- [GIVEN RECORDS]:
===============

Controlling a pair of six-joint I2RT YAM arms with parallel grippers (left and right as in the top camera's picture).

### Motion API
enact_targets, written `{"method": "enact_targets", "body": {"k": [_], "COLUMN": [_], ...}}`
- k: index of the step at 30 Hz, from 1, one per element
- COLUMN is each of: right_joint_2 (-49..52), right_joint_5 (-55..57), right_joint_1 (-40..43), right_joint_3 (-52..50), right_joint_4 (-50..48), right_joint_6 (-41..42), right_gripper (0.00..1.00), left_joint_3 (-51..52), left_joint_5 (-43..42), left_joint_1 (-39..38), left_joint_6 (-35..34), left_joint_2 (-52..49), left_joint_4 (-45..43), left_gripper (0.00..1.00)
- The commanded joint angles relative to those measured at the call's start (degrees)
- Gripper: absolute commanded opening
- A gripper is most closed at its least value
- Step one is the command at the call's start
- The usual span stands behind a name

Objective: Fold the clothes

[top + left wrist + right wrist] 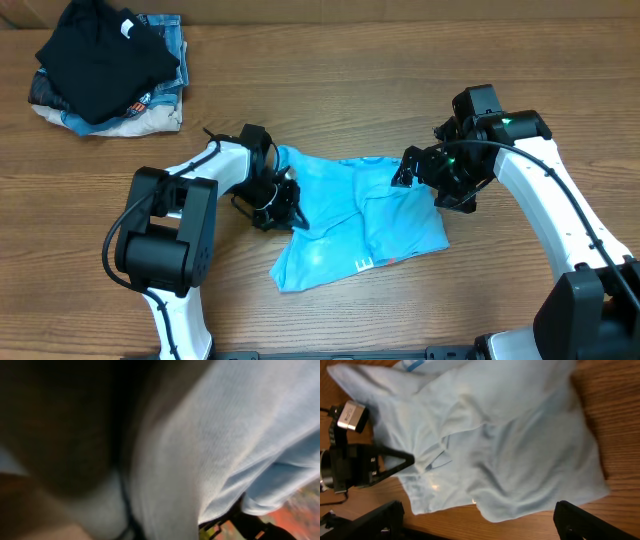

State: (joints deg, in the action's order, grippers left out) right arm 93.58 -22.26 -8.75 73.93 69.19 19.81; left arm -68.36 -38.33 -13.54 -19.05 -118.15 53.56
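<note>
Sky-blue T-shirt (225, 435) cloth fills your left wrist view, your left gripper (282, 205) pinched shut on its left edge, right gripper (412, 172) spread wide over its right side, black-topped clothes pile (105, 65) well apart at the table (400, 80) corner, far left.

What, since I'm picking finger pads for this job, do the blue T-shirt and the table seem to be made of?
T-shirt: likely a thin cotton-type knit, matte; the left wrist view shows fine ribbed threads, and it lies in soft creases. Table: wood or a wood-look laminate, smooth with slight sheen; brown grain lines run along it.
</note>
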Motion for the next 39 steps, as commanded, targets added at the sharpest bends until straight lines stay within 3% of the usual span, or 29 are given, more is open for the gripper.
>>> {"method": "enact_targets", "body": {"k": [1,9,17,22,30,39], "right_joint_2": [-1.4,-1.4,-1.2,-1.2,-1.2,-1.2], "right_joint_5": [2.2,2.3,3.7,5.1,5.7,5.7], "right_joint_1": [-0.2,-0.2,-0.2,-0.2,-0.2,-0.2], "right_joint_3": [1.5,1.5,1.4,1.4,1.4,1.4], "right_joint_4": [0.2,0.0,-2.2,-2.4,-2.4,-1.6], "right_joint_6": [-0.3,-0.3,-0.3,-0.2,-0.1,-0.1], "right_gripper": [1.00,1.00,1.00,1.00,1.00,1.00], "left_joint_3": [-0.3,-9.3,-24.9,-30.9,-31.0,-30.3], "left_joint_5": [25.1,37.9,40.2,40.3,40.2,38.7], "left_joint_1": [2.3,9.1,10.5,6.3,-4.0,-14.1], "left_joint_6": [0.6,-0.3,-0.9,-4.5,-8.9,-10.8], "left_joint_2": [-3.9,-3.9,-3.0,0.4,7.2,7.5], "left_joint_4": [4.3,16.8,28.0,32.7,36.0,36.0], "left_gripper": [0.04,0.04,0.04,0.04,0.04,0.05]}}
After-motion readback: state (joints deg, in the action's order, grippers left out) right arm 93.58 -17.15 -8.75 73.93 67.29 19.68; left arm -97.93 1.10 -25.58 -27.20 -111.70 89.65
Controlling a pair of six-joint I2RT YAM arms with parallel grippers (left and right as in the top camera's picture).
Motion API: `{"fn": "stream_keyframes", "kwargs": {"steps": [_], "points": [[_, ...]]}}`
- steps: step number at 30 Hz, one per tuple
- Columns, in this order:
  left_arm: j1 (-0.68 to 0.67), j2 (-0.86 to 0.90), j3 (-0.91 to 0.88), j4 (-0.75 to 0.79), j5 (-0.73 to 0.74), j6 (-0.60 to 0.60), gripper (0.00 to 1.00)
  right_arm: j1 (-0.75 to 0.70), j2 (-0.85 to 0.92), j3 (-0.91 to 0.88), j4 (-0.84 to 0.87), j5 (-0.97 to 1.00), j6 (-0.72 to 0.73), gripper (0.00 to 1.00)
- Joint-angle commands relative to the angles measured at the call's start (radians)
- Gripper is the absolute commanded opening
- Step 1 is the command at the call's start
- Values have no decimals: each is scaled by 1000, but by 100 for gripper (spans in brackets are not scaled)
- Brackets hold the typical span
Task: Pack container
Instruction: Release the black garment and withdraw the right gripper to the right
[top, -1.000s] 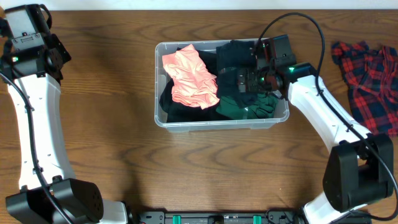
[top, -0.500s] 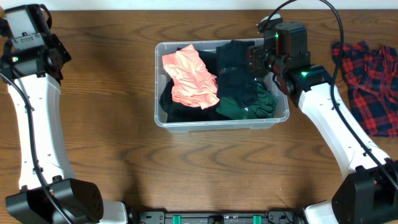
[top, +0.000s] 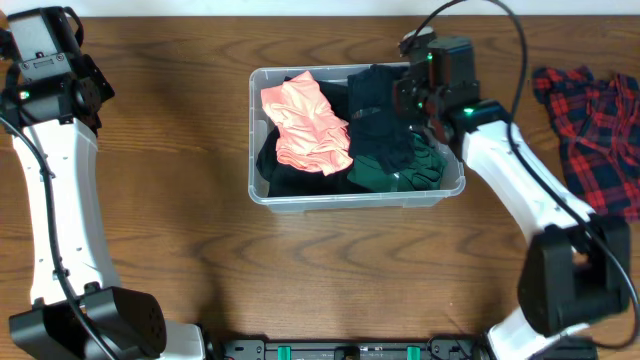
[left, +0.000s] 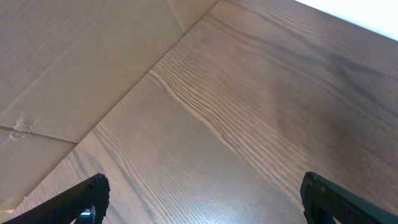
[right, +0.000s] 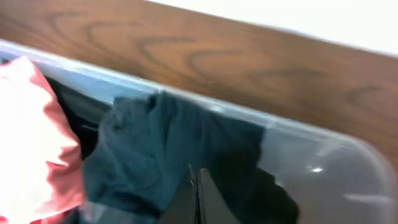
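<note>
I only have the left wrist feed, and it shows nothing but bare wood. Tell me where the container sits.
Observer: The container is in the middle of the table. It holds a pink garment and a dark green garment.
Operator: Report the right arm.
Observer: Its fingers are shut above the container's far right corner, over a dark blue garment.
Operator: Name anything outside the container.
Observer: A red plaid shirt lies at the table's right edge.

Clothes (top: 345, 135) hide the bottom of the container (top: 355, 201), and the right wrist view is blurred.
</note>
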Motion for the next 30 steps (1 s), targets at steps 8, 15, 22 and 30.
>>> {"fn": "stream_keyframes", "kwargs": {"steps": [8,15,22,30], "points": [[2,1,0,0,-16,6,98,96,200,8,-10,-27,-53,5],[2,1,0,0,-16,6,98,84,93,8,-10,32,-57,7],[2,1,0,0,-16,6,98,42,-180,8,-90,224,-67,18],[2,1,0,0,-16,6,98,-227,-410,8,-312,329,-42,27]]}}
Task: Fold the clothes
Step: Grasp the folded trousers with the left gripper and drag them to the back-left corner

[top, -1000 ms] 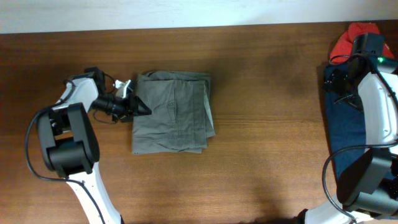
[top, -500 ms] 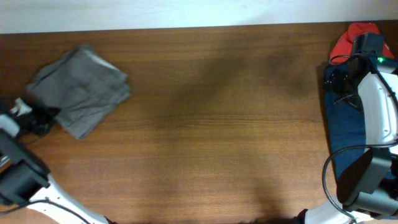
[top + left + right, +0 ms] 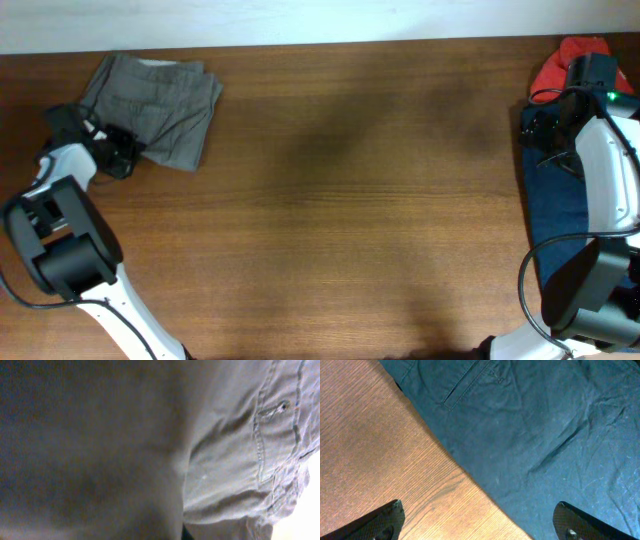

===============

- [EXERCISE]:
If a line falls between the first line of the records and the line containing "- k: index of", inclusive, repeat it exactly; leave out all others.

- [FINISHED EXERCISE]:
Controlling a pair of six-joint I2RT YAM arms with parallel grippers (left and right as in the top camera's picture).

### Motion API
enact_targets, written `{"method": "enact_targets", "body": {"k": [_], "COLUMN": [_], ...}}`
- k: index of the step at 30 Hz, from 1, one per element

With that, the answer is done.